Going down the data below, set down exactly the line with "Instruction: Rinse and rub" and each line after it through the line with "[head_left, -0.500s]"; no other lines.

====================

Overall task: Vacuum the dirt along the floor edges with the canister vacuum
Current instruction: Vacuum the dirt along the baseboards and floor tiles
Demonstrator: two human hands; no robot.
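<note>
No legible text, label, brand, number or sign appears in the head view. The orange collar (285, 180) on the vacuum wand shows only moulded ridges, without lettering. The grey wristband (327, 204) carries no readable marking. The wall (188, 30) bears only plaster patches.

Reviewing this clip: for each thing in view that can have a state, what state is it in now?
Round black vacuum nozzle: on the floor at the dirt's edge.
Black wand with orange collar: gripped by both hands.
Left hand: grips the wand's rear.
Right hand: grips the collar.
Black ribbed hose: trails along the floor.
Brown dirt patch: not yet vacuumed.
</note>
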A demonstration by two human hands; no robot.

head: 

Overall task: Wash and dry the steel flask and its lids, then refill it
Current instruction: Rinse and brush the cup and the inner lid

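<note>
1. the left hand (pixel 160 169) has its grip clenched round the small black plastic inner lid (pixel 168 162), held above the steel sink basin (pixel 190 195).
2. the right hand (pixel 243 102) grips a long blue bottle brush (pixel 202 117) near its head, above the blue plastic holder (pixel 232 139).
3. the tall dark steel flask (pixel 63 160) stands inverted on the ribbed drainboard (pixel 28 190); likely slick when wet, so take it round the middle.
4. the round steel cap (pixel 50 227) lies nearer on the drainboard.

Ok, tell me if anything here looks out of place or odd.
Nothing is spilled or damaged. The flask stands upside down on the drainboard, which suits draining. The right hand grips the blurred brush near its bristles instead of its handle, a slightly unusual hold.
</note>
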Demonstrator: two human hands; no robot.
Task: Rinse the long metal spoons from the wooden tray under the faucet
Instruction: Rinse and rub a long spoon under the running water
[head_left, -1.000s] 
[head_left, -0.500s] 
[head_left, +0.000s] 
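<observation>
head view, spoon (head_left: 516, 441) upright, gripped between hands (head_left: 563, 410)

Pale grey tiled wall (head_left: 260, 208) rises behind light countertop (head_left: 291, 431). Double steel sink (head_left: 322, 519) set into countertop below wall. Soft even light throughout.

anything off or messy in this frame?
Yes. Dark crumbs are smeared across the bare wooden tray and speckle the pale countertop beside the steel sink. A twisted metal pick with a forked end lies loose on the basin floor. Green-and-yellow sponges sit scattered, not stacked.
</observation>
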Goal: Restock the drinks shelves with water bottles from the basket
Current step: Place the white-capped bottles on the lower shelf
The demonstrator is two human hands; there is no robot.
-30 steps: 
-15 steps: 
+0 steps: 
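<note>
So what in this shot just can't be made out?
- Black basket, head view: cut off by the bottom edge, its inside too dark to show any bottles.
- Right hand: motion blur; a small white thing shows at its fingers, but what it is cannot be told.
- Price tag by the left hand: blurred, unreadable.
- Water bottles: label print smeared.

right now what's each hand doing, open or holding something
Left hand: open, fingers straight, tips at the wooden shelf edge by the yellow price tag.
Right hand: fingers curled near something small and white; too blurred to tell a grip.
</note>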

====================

[Answer below]
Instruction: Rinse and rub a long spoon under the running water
[head_left, -1.000s] 
[head_left, -0.500s] 

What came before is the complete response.